I consider AC in our car a "safety feature". If I don't have AC, you *don't* want me on the road.
As for in-house, our basement tends to be several degrees cooler than the main floor, and probably a good 5 or 6 below the second floor. Given where our house faces, AC is pretty well compulsory. Which is ironic because, given that same facing, our driveway is usually the last one on the street to de-ice as winter comes to an end. We catch all the sun in summer, and block it in winter.

That said, we try to keep it off as much as possible, relying on open windows, curtains, and not generating heat inside.


----------



## Lincoln (Jun 2, 2008)

fretzel said:


> I think my wife would die if we didn't have it. I bug her and tell her she's going through 'the changes and suffering from hot flashes. She had recently set the schedule to 18 everyday. WTF woman! I think it was a bargaining tactic as I had set them all to 23. We've agreed on 20 now. LOL


I think of that commercial where the woman trucks out through knee deep snow looking mad, rips the the cover off the A/C unit, and then goes back inside the house.

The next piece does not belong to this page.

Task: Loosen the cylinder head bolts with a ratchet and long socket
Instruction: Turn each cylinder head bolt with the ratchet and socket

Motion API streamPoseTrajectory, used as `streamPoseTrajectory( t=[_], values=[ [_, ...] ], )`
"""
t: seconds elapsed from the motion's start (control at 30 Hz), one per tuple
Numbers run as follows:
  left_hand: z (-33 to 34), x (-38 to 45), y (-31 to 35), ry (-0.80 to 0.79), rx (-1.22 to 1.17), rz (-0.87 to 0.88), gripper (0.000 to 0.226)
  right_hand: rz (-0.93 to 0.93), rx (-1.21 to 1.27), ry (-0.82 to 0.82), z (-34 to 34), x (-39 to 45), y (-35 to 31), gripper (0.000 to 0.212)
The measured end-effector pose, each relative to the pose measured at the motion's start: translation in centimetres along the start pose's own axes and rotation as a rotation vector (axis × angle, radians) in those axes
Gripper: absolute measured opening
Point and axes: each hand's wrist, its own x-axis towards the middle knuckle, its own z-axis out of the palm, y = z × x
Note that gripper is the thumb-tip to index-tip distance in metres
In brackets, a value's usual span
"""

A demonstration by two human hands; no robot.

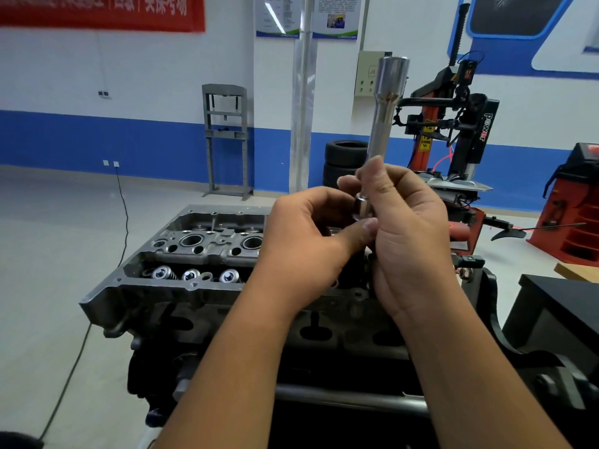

We just had the same discussion btw. went from 18 up to 19.5. I couldn't get 20


----------



## Frenchy99 (Oct 15, 2016)

First thing I did when I bought the house was install central air with a themopump. Helps the heating bill also.


----------



## fretzel (Aug 8, 2014)

The struggle is real. LOL 

The worst part is my jam room is in the basement and it can be 16 down there of she is feeling too warm.


----------



## dgreen (Sep 3, 2016)

one level home on 3/4 acre, no air conditioning... but we have been on our property now for 37 years and many trees existing and planted to shade our house and gardens. Never an issue with excessive heat , always cooler in the house thanks to the natural air conditioning that the landscape provides.


----------



## oldjoat (Apr 4, 2019)

no AC in house

AC for car is 460 .... roll down 4 windows and drive @ 60 MPH


----------



## DrumBob (Aug 17, 2014)

My father was in the appliance business, so I grew up with A/C and have always had it, so yes, we have it at home all over the house, but window or wall units, as our house doesn't have the duct work necessary for central. My wife likes a cold bedroom at night and so do I. It would suck if had married a woman who was cold all the time. Summers can be very hot on the East Coast of the USA.


----------



## jdto (Sep 30, 2015)

fretzel said:


> The struggle is real. LOL
> 
> The worst part is my jam room is in the basement and it can be 16 down there of she is feeling too warm.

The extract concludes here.